Почему-то забеспокоился и Безбородько.
— Не знаю, — Шавула кончиками пальцев прикрыл мясистые и глубокие, будто кошельки, уши.
— Ну, скоро узнаешь. Вон видишь ту серенькую папочку, с немецкими буквами? — показал рукой на уголок папки с актами, выглядывающую из-за образа Георгия Победоносца. — Вот там и лежит твой суд, там же записаны все или большинство грехов и твоих, и Мамуры, и еще кое-кого.

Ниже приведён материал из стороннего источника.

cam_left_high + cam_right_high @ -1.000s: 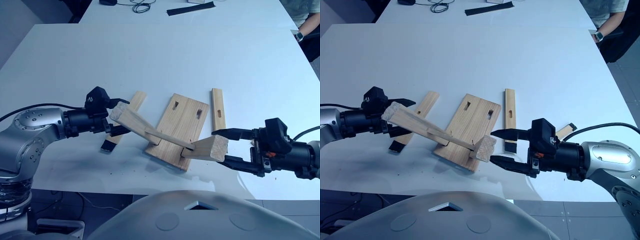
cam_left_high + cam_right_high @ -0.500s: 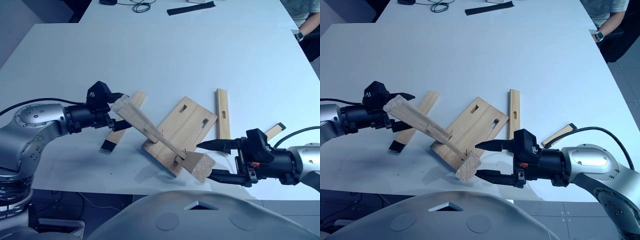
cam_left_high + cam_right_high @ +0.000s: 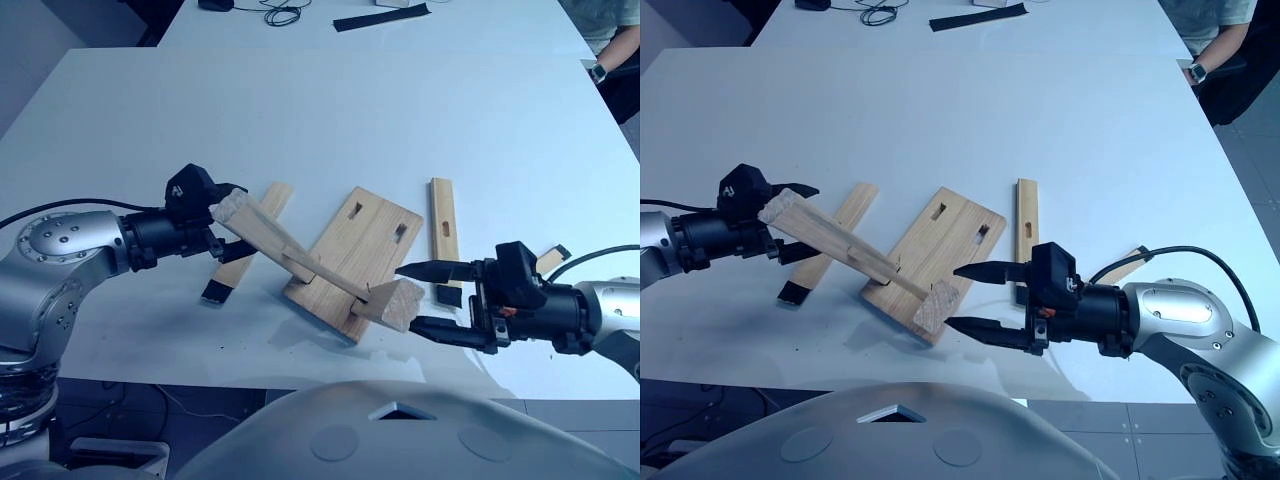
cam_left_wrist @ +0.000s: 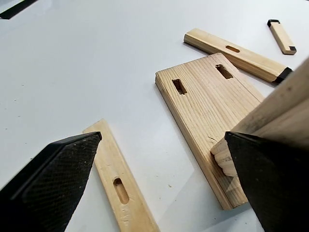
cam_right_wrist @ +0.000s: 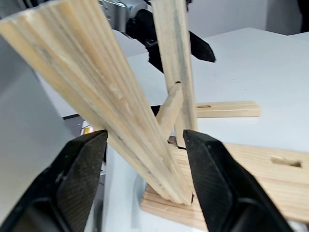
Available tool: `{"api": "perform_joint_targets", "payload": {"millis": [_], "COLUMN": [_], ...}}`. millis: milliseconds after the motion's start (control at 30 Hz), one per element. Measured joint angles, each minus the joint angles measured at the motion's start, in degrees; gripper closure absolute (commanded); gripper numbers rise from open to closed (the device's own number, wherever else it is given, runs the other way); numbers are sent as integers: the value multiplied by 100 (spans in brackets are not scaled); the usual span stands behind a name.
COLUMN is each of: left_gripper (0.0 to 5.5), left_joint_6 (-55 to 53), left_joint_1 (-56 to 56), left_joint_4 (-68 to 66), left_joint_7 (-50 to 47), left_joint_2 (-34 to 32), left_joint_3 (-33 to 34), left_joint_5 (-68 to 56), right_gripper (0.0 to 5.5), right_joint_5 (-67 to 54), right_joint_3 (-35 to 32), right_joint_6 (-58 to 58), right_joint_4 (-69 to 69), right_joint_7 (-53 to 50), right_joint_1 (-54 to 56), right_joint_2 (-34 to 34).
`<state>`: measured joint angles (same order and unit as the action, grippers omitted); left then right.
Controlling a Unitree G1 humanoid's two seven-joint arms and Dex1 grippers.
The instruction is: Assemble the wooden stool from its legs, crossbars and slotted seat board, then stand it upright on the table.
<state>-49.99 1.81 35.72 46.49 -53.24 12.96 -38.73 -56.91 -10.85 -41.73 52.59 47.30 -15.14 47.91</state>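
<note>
Worktop (image 3: 420, 110), white, carries every part. At the left, the left gripper (image 3: 238, 226) sits at the raised end of the leg frame (image 3: 300, 262) (two slats joined by a crossbar); I cannot tell whether its jaws clamp the wood. A slotted slat (image 3: 275, 195) lies flat just behind. The frame slopes down rightward over the seat board (image 3: 365, 235), its low end at the board's near edge. The right gripper (image 3: 408, 296) has its jaws spread apart beside that end. Farther right lie another slotted slat (image 3: 438, 225) and a short piece (image 3: 551, 260).
</note>
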Motion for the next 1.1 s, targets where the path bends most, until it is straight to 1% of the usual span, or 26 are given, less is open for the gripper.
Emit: {"api": "perform_joint_targets", "payload": {"millis": [233, 333, 367, 400, 500, 567, 633, 667, 700, 733, 933, 1100], "left_gripper": [72, 72, 72, 72, 72, 72, 72, 72, 72, 72, 72, 72], "left_joint_6": [-1, -1, 0, 1, 25, 25, 51, 238, 359, 414, 642, 930], "left_joint_1": [-40, -54, -55, -52, -27, 21, 74, -53, -224, -334, -437, -183], "left_joint_4": [2, 2, 20, 74, 489, 744, 893, 898, 862, 773, 275, 128], "left_joint_7": [-161, -185, -184, -183, -32, 297, 489, 447, 419, 359, 143, 71], "left_joint_2": [5, 14, 39, 92, 387, 479, 610, 857, 952, 977, 1035, 1043], "left_joint_3": [16, 16, -8, -59, -484, -832, -1164, -1206, -1244, -1246, -1266, -1295], "left_joint_5": [115, 179, 179, 177, -6, -261, -443, -525, -524, -500, -185, 141], "right_gripper": [261, 261, 261, 261, 261, 261, 261, 261, 261, 261, 261, 261], "right_joint_5": [469, 626, 865, 1039, 1673, 1820, 1824, 1714, 1552, 1461, 1432, 1463], "right_joint_3": [182, 137, 108, 114, 91, 115, 236, 454, 707, 799, 793, 677], "right_joint_6": [243, 300, 299, 257, 103, 64, 67, 68, 65, 68, 68, 71], "right_joint_4": [-193, -305, -413, -482, -911, -1010, -995, -859, -690, -582, -536, -542], "right_joint_7": [-69, -303, -601, -799, -1590, -1726, -1710, -1597, -1417, -1340, -1331, -1326], "right_joint_1": [124, 186, 266, 269, 480, 589, 706, 717, 705, 704, 693, 606], "right_joint_2": [-210, -280, -300, -309, -380, -405, -465, -502, -557, -598, -594, -556]}}
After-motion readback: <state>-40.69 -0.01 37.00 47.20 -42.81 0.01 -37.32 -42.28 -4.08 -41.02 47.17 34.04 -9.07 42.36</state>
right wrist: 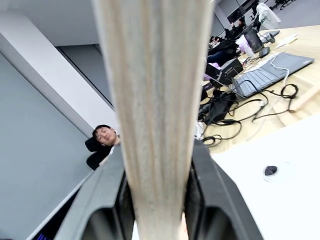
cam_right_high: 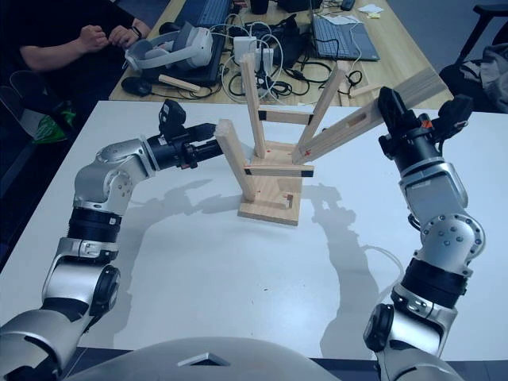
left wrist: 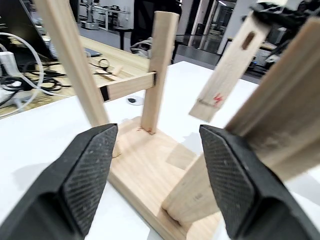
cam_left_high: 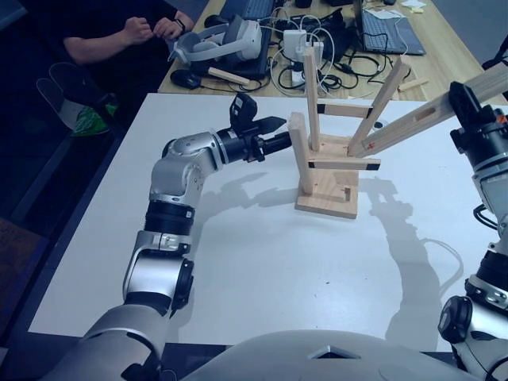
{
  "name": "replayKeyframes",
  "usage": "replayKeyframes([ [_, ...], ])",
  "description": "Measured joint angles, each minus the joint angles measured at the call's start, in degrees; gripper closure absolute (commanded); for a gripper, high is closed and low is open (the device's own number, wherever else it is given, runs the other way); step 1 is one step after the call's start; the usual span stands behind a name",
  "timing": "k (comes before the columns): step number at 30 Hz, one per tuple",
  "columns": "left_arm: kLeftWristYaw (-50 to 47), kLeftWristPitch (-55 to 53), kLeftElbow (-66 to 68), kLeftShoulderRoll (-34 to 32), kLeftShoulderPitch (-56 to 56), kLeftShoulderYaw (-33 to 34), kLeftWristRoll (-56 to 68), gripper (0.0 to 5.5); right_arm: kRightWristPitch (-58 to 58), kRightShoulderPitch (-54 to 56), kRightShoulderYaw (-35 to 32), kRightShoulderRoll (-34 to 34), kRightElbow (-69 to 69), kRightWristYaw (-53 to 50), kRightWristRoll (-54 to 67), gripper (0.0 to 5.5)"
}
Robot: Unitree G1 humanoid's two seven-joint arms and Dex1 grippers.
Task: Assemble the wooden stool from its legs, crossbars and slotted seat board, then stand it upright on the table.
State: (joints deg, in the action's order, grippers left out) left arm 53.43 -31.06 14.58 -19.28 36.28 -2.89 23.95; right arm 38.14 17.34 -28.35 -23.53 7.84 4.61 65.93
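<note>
The slotted seat board (cam_left_high: 327,202) lies flat on the white table with the stool upside down on it. Three legs rise from it: a near tilted leg (cam_left_high: 300,155), a back upright leg (cam_left_high: 311,95) and a leaning leg (cam_left_high: 382,99). One crossbar (cam_left_high: 341,111) joins the two back legs. A second crossbar (cam_left_high: 346,164) juts out from the near leg. My left gripper (cam_left_high: 284,132) is open just left of the near leg, its fingers (left wrist: 90,170) wide apart. My right gripper (cam_right_high: 405,119) is shut on a fourth leg (cam_right_high: 349,128), held slanting, its low end just above the board.
Behind the table stands a wooden desk (cam_left_high: 444,59) crowded with laptops, cables, a headset (cam_left_high: 226,40) and a mouse. A small dark disc (cam_left_high: 379,125) lies on the table behind the stool. A thin cable (cam_left_high: 452,254) curls at the right. Open tabletop (cam_left_high: 278,270) lies in front.
</note>
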Motion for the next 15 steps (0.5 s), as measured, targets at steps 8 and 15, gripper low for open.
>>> replayKeyframes([
  [8, 0.6, -9.4, -11.8, -0.6, -4.5, 0.0, 6.2, 2.48, 3.8, -10.8, 0.0, -3.9, -1.2, 8.9, -2.9, 4.51],
  [15, -9.9, -7.7, -7.1, 1.4, -3.1, 7.4, 6.8, 2.48, 0.6, -10.8, 0.1, -3.3, -4.1, 12.3, -6.8, 4.51],
])
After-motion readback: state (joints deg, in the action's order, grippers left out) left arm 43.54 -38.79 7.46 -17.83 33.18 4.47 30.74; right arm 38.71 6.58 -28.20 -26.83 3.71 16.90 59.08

— Вот попал мужик в папочку, как в расщеп, — растерянно косится Шавула. На кончике его носа, никак не способного выбиться из зарослей волос, заблестели мелкие капли пота. — И что же ты, Марко, думаешь делать?
— Зачем спрашивать об этом? Ты же, Мирон, человек с головой, при начальстве ходил, насмотрелся на всякую всячину, сам знаешь, что я не буду квасить заявления, будто огурцы. Люди требуют одного: судить тебя по закону.
— А может, Марко, ты своей властью, своим геройством так сделаешь, чтобы оно без судов обошлось? — уже умоляло и глазами, и перекошенным ртом, и жалостной мохнатостью все лицо Шавулы.
— Как же я могу это сделать? Ты же Василию Трымайводе амбар в порядке передал?
— Да немного не сошлись концы с концами. Недостающее я завтра же внесу.
— А как ты покроешь те концы, что бросил в воду? От людей и вода грехи не утаит… Что же я могу сделать, если на тебя уже восемь заявлений подано?
— Боже мой, аж восемь, — ужаснулся Шавула. — А на Мамуру сколько?
— А на Мамуру меньше — только шесть.
— Так вот после этого есть правда на свете? — снова ищет сочувствие в глазах Марка. — Мамура же против меня, как удав против кролика, а параграф ему выпадет меньший.
— В этих параграфах я не разбираюсь, вы уж сами объяснитесь на суде, — Марко взглянул на часы. — Ну, поговорили, пора уже и отдыхать.
Шавула в мольбе протянул руки:
— Хорошо тебе, Марко, говорить об отдыхе, а как мне быть?
— Тоже спи, как можешь! Отсыпайся за недоспанное. Разве не догадывался, что когда-то за твои дела может бессонница напасть?
— Детьми и богом прошу тебя, Марко, помоги! Во веки веков этого не забуду! Что хочешь, сделаю для тебя. — Мольба и боязнь охватили всю кабанистую фигура Шавулы, а большие с желтизной белки покрылись влажностью. Было похоже, что он вот-вот не выдержит и заплачет.